Do you have copies of all your echoes and interpretations of the results? When did your previous cardio retire? Your new one should have gotten your records and be able to give you copies and explain the results.
 
Julie.... The last 2 posts are a great way to start...you need your latest test interpretations to take to someone who can actually help you. I really don't have much to add except to say find someone new you can trust. That cardio's attitude concerning your valve choice was very unprofessional in my opinion. You need to move on from that one. You made the decision that was "right" for you at the time. I hope and pray that you find answers soon that will bring you some relief and peace. I wish I could offer more help. But you are in my prayers.
God bless.

Jeri
 
Pain that "starts between the shoulder blades and runs down your arms" can be classic symptoms of Coronary Artery Disease (especially in men but...)

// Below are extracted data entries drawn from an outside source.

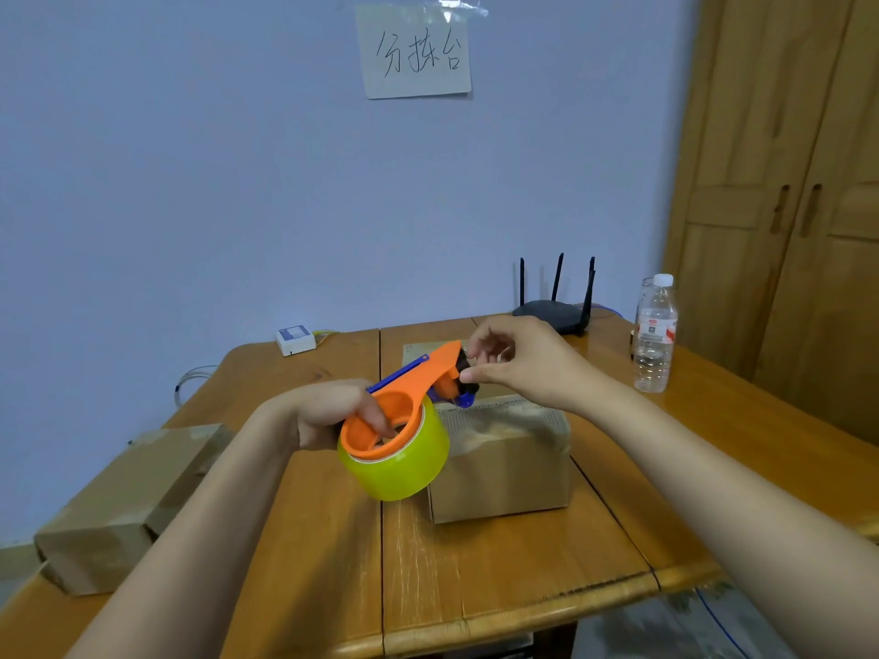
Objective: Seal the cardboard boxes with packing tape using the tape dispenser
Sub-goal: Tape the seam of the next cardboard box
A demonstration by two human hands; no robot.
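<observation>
Fingers (376,416) of our left hand (328,413) curl into the orange core of the tape dispenser (409,406), gripping it above the surface (499,577), its yellowish tape roll (395,463) hanging in front of the cardboard box (504,463). Our right hand (523,363) reaches to the dispenser's black roller end, fingers bent and seemingly pinching the tape's edge there, though the clear tape itself is too faint to tell. Another cardboard box (123,506) sits well apart at the left edge. Behind stand a water bottle (655,332), a router (556,309) and a small white device (296,340).
</observation>
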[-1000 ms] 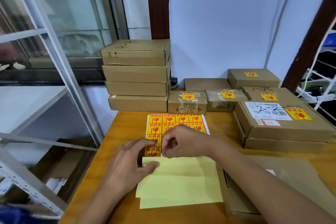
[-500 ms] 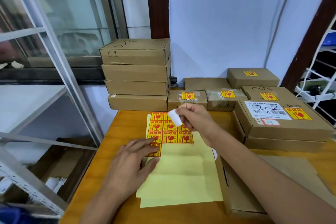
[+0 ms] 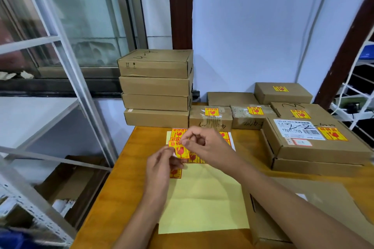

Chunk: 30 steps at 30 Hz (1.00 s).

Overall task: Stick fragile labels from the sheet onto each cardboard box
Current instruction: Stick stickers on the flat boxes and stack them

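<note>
I hold one peeled fragile label (image 3: pixel 180 150) in the air above the label sheet (image 3: pixel 202 198), which lies flat on the orange surface (image 3: pixel 129 168). My right hand (image 3: pixel 204 147) pinches the label's top edge between thumb and forefinger, the other fingers curled loosely. My left hand (image 3: pixel 162 166) pinches its lower left corner, so the label hangs stretched between both hands.

I judge the label to be almost weightless and limp, with a tacky back that would fold onto itself or cling to my skin if I let it sag. Holding it by the very edges, as now, seems best, keeping most of the glue off my fingertips.

The stack of four plain boxes (image 3: pixel 155 87) stands at the back left of the surface and shows no labels; the top box (image 3: pixel 155 62) looks like the nearest bare candidate. The smaller boxes to the right already carry labels, among them the taped box (image 3: pixel 210 117).

My right hand covers the middle of the sheet, so I cannot count the labels left there. The label's sticky side faces away, and the near right box (image 3: pixel 303 218) is cut off by my forearm.
</note>
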Available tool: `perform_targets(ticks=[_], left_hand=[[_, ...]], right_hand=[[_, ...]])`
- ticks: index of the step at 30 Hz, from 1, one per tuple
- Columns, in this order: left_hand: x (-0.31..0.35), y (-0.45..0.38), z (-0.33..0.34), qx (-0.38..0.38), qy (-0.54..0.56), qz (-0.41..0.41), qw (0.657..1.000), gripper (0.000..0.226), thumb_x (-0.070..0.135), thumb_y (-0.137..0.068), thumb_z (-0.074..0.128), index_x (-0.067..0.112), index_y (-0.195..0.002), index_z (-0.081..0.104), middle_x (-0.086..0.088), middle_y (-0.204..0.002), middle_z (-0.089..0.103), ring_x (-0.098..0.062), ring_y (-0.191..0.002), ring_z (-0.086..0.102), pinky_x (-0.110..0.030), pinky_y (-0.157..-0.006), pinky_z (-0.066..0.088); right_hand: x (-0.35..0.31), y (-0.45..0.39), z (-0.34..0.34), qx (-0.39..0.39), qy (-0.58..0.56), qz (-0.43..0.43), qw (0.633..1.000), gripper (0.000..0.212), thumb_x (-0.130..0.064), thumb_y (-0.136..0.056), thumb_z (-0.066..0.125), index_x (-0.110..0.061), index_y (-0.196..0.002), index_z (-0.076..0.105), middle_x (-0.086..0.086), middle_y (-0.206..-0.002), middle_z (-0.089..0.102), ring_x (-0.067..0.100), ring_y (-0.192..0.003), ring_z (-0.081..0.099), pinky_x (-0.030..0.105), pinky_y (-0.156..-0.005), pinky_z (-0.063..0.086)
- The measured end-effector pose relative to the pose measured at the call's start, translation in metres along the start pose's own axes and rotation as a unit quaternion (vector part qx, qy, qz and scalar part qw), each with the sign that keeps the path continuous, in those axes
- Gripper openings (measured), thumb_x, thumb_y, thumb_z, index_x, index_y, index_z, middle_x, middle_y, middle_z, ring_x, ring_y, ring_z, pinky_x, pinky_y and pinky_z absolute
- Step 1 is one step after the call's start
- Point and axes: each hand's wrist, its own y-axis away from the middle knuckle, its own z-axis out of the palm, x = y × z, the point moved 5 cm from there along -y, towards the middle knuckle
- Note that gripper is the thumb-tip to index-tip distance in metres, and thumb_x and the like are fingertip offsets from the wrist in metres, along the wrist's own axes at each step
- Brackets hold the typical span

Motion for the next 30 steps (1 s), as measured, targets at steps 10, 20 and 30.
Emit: perform_targets(ticks=[10, 20, 30], left_hand=[[0.039, 0.020, 0.016, -0.111, -0.083, 0.121, 0.983, 0.029, 0.004, -0.100, 0.058, 0.025, -0.118, 0.066, -0.004, -0.084, 0.077, -0.008, -0.075, 0.069, -0.017, -0.070, 0.052], [0.067, 0.100, 0.128, -0.240, -0.243, 0.204, 0.917, 0.073, 0.026, -0.094, 0.070, 0.042, -0.152, 0.028, 0.016, -0.078, 0.073, -0.002, -0.070, 0.065, -0.029, -0.072, 0.052], [0.014, 0.152, 0.175, -0.270, -0.454, 0.266, 0.807, 0.057, 0.058, -0.097, 0.048, 0.042, -0.149, 0.031, 0.015, -0.153, 0.040, -0.007, -0.138, 0.035, -0.027, -0.109, 0.032]], right_hand=[[-0.019, -0.003, -0.037, -0.026, -0.009, 0.071, 0.997, 0.018, -0.024, -0.096, 0.075, -0.010, -0.085, 0.075, -0.001, -0.069, 0.064, 0.011, -0.060, 0.049, 0.026, -0.058, 0.037], [-0.060, 0.125, -0.173, 0.024, 0.043, 0.195, 0.979, 0.029, -0.025, -0.096, 0.075, 0.002, -0.089, 0.074, 0.013, -0.071, 0.049, 0.013, -0.056, 0.035, 0.020, -0.049, 0.026], [-0.020, 0.218, -0.212, 0.036, 0.069, 0.306, 0.949, 0.024, -0.029, -0.097, 0.074, -0.016, -0.077, 0.077, -0.001, -0.063, 0.059, 0.009, -0.052, 0.038, 0.019, -0.050, 0.029]])
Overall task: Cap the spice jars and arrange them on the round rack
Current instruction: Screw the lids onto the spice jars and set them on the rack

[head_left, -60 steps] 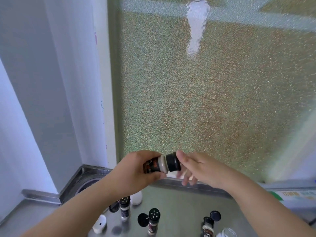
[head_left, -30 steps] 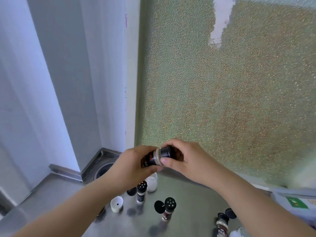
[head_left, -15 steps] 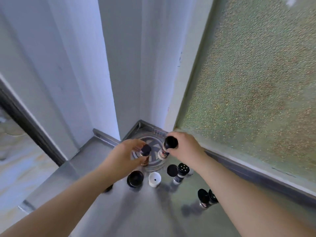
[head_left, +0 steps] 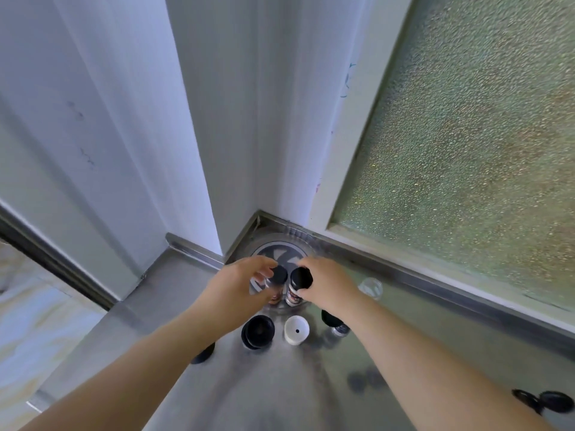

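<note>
two capped jars held side by side on the round rack

the right-hand spice jar (head_left: 295, 289), black cap on, stands upright at the near edge of the round rack (head_left: 280, 248), which sits in the corner of the steel counter (head_left: 174, 290). the right hand (head_left: 326, 284) grips it, fingers curled round the cap. just beside it to the left stands a second capped jar (head_left: 277, 283), with the left hand (head_left: 239, 290) curled round it, thumb low on the body and fingers over the cap.

nearer the camera on the counter lie a black lid (head_left: 258, 331), underside up, and a white lid (head_left: 296, 329). a further jar with a black top (head_left: 336, 323) stands partly hidden under the right forearm. a clear glass jar (head_left: 370, 287) sits right of the right hand. two black caps (head_left: 544, 401) lie at the far right edge. pebbled glass (head_left: 466, 135) rises behind.
</note>
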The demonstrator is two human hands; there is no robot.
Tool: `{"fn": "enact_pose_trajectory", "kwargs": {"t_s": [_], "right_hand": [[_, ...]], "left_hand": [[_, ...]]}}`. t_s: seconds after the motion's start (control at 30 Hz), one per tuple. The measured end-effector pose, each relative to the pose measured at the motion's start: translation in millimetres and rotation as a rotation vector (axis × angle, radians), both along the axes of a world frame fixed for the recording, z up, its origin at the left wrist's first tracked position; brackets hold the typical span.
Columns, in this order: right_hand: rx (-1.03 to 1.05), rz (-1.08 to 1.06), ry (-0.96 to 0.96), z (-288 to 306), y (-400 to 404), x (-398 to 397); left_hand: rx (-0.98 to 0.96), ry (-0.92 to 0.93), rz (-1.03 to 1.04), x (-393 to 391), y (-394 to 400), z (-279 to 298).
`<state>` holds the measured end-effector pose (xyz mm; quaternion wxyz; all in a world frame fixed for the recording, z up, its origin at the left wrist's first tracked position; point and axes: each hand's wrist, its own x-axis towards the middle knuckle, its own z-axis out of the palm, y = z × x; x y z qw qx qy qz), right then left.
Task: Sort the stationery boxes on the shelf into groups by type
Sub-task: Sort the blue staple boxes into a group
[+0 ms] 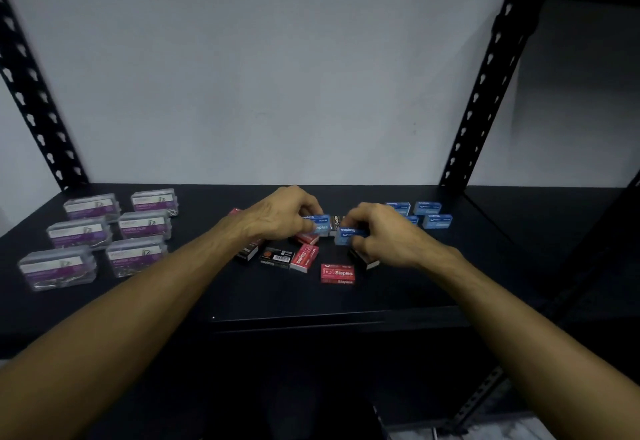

Have you had a Nuclear Stress Test where you walk on a tread mill and they inject a radio-active dye for the last minute and then 3-D images are recorded over the next 20? minutes? These images can show areas of blockage. IF areas of blockage are found, then your cardiologist will probably want you to have an angiogram (heart catheterization) to localize the blockage (and possibly 'fix it' with an angioplasty).

OR, if your stenosis is severe, that could limit your heart's ability to meet your body's needs during exertion. Be sure to get copies of ALL of your Echocardiograms for comparision. After you've read a few, it gets pretty easy to understand and compare the results. I transpose my Echo Report data to a Spread Sheet for easy comparison.